** Opening Recorded information block **

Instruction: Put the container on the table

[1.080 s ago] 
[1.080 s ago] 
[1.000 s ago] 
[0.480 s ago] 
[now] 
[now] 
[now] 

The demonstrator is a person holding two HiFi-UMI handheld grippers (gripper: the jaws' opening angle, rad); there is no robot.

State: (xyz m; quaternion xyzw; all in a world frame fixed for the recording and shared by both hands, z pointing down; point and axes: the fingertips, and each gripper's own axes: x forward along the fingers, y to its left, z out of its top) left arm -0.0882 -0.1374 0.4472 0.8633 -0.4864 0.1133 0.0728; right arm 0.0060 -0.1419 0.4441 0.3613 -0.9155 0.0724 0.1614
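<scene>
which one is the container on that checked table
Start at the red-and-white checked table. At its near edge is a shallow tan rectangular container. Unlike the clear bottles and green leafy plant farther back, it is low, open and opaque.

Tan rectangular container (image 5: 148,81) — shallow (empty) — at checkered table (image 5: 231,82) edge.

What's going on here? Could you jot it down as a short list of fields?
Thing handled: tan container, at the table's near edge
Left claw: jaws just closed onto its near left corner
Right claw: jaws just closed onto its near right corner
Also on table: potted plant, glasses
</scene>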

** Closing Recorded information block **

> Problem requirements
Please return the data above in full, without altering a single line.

> Final answer
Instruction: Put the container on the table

[1.080 s ago] 
[1.080 s ago] 
[1.000 s ago] 
[0.480 s ago] 
[now] 
[now] 
[now] 

The demonstrator is a person holding two HiFi-UMI handheld grippers (gripper: the jaws' opening angle, rad); there is no robot.

State: (xyz m; quaternion xyzw; all in a world frame fixed for the recording and shared by both hands, z pointing down; point and axes: the fingertips, and each gripper's own axes: x forward along the fingers, y to its left, z out of its top) left arm -0.0882 -0.1374 0.4472 0.8633 -0.4864 0.1133 0.0728; right arm 0.0060 -0.1419 0.4441 0.3613 -0.9155 0.0724 0.1614
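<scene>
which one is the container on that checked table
Start at the red-and-white checked table. At its near edge is a shallow tan rectangular container. Unlike the clear bottles and green leafy plant farther back, it is low, open and opaque.

Tan rectangular container (image 5: 148,81) — shallow (empty) — at checkered table (image 5: 231,82) edge.

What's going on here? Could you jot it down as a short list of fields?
Thing handled: tan container, at the table's near edge
Left claw: jaws just closed onto its near left corner
Right claw: jaws just closed onto its near right corner
Also on table: potted plant, glasses
</scene>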

No more work is left in this exercise.